▶ _ABOUT THIS EXERCISE_
The answer must be the full listing, word for word, with no pictures in it.

START EXERCISE DATA

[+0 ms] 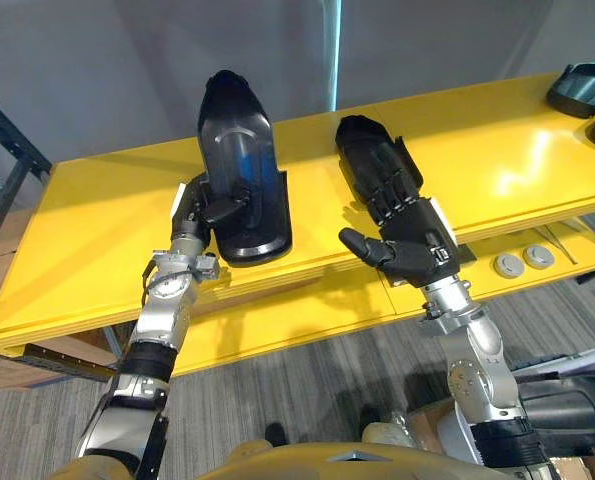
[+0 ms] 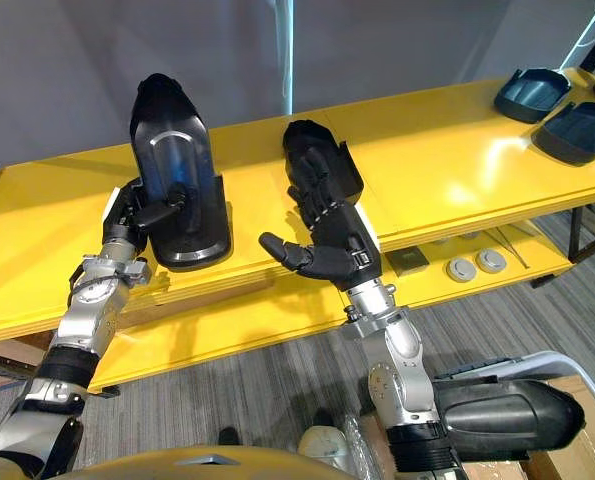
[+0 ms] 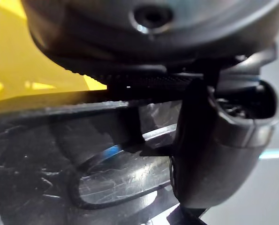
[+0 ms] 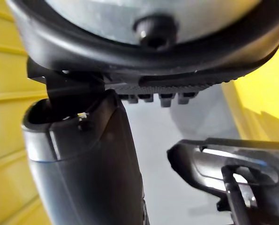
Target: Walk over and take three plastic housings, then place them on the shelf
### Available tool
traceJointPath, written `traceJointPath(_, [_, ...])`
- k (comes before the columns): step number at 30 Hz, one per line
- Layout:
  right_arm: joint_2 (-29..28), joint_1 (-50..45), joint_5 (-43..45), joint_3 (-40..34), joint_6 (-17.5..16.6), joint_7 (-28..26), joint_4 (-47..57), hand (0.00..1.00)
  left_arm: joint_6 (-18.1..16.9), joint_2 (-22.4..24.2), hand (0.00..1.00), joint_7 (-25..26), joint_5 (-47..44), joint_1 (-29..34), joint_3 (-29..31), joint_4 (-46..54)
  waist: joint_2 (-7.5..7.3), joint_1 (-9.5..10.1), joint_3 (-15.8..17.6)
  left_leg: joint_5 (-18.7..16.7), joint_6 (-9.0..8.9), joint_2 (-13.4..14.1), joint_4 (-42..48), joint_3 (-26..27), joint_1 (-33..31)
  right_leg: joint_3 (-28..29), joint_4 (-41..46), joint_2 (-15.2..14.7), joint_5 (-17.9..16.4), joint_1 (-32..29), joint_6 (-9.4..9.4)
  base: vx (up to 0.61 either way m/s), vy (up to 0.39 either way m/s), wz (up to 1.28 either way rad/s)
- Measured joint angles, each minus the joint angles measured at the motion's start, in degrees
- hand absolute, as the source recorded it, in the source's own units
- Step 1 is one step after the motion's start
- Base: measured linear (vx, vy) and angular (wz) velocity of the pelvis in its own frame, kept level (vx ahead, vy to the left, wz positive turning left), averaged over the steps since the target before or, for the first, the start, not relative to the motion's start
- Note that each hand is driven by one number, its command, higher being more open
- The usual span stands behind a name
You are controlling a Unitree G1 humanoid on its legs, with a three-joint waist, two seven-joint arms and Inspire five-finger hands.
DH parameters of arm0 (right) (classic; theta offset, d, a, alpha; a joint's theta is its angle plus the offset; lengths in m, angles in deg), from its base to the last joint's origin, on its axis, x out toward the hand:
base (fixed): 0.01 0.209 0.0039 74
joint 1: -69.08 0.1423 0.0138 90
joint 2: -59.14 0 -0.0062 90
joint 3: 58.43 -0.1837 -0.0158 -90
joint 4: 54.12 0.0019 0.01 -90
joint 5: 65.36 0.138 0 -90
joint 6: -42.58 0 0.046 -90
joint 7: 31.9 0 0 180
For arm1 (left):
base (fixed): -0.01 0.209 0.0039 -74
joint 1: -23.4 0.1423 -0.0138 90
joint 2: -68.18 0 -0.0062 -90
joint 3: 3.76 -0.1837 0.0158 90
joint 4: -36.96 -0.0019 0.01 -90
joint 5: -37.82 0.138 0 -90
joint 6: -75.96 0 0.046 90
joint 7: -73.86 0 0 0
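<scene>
Yellow shelf (image 1: pixel 97 200), glossy black tapered housing (image 1: pixel 242 150), left hand (image 1: pixel 212 210) gripping

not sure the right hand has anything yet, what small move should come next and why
Probably close the right hand round the right housing beneath it: its fingers lie straight along the top and its thumb sticks out sideways, so nothing is gripped yet. The left hand already has its thumb curled on the left housing on the yellow shelf.

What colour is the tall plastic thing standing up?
Glossy black. The plastic housing shows best in the right eye view.
</scene>
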Motion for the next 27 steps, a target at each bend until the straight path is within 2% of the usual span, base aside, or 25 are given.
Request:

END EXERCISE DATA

▶ _EXPECTED OUTPUT_
[+0 ms] 
[+0 ms] 
[+0 ms] 
[+0 ms] 
Target: Walk over and take three plastic housings, then place them on the shelf
### Available tool
traceJointPath, written `traceJointPath(_, [_, ...])`
- k (comes before the columns): step number at 30 Hz, one per line
- Layout:
  right_arm: joint_2 (-29..28), joint_1 (-50..45), joint_5 (-43..45), joint_3 (-40..34), joint_6 (-17.5..16.6), joint_7 (-28..26), joint_4 (-47..57), hand (0.00..1.00)
  left_arm: joint_6 (-18.1..16.9), joint_2 (-22.4..24.2), hand (0.00..1.00), joint_7 (-25..26), joint_5 (-47..44), joint_1 (-29..34), joint_3 (-29..31), joint_4 (-46..54)
  waist: joint_2 (-7.5..7.3), joint_1 (-9.5..10.1), joint_3 (-15.8..17.6)
  left_leg: joint_5 (-18.7..16.7), joint_6 (-9.0..8.9), joint_2 (-13.4..14.1), joint_4 (-42..48), joint_3 (-26..27), joint_1 (-33..31)
  right_leg: joint_3 (-28..29), joint_4 (-41..46), joint_2 (-15.2..14.7), joint_5 (-17.9..16.4), joint_1 (-32..29), joint_6 (-9.4..9.4)
  base: vx (up to 0.61 either way m/s), vy (up to 0.39 either way m/s), wz (up to 1.28 either way rad/s)
- Measured joint angles, each minus the joint angles measured at the motion's start, in degrees
- hand absolute, as the source recorded it, in the source's own units
- Step 1 is one step after the motion's start
- Base: measured linear (vx, vy) and angular (wz) velocity of the pelvis in its own frame, kept level (vx ahead, vy to the left, wz positive turning left), averaged over the steps since the target before or, for the first, the start, not relative to the motion's start
- Note that each hand is driven by one number, its command, higher being more open
- The usual span stands behind a name
You are controlling a Unitree G1 humanoid on its legs, with a three-joint waist, two seven-joint arms and Inspire five-finger hands.
DH parameters of arm0 (right) (classic; theta offset, d, a, alpha; a joint's theta is its angle plus the offset; lengths in m, angles in deg), from its base to the last joint's origin, on its axis, x out toward the hand:
base (fixed): 0.01 0.209 0.0039 74
joint 1: -69.08 0.1423 0.0138 90
joint 2: -59.14 0 -0.0062 90
joint 3: 58.43 -0.1837 -0.0158 -90
joint 4: 54.12 0.0019 0.01 -90
joint 5: 65.36 0.138 0 -90
joint 6: -42.58 0 0.046 -90
joint 7: 31.9 0 0 180
For arm1 (left):
base (fixed): -0.01 0.209 0.0039 -74
joint 1: -23.4 0.1423 -0.0138 90
joint 2: -68.18 0 -0.0062 -90
joint 3: 3.76 -0.1837 0.0158 90
joint 4: -36.96 -0.0019 0.01 -90
joint 5: -37.82 0.138 0 -90
joint 6: -75.96 0 0.046 90
joint 7: -73.86 0 0 0
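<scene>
Yellow shelf (image 1: pixel 97 200), glossy black tapered housing (image 1: pixel 242 150), left hand (image 1: pixel 212 210) gripping

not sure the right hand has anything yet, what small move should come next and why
Probably close the right hand round the right housing beneath it: its fingers lie straight along the top and its thumb sticks out sideways, so nothing is gripped yet. The left hand already has its thumb curled on the left housing on the yellow shelf.

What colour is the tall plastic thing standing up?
Glossy black. The plastic housing shows best in the right eye view.
</scene>
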Motion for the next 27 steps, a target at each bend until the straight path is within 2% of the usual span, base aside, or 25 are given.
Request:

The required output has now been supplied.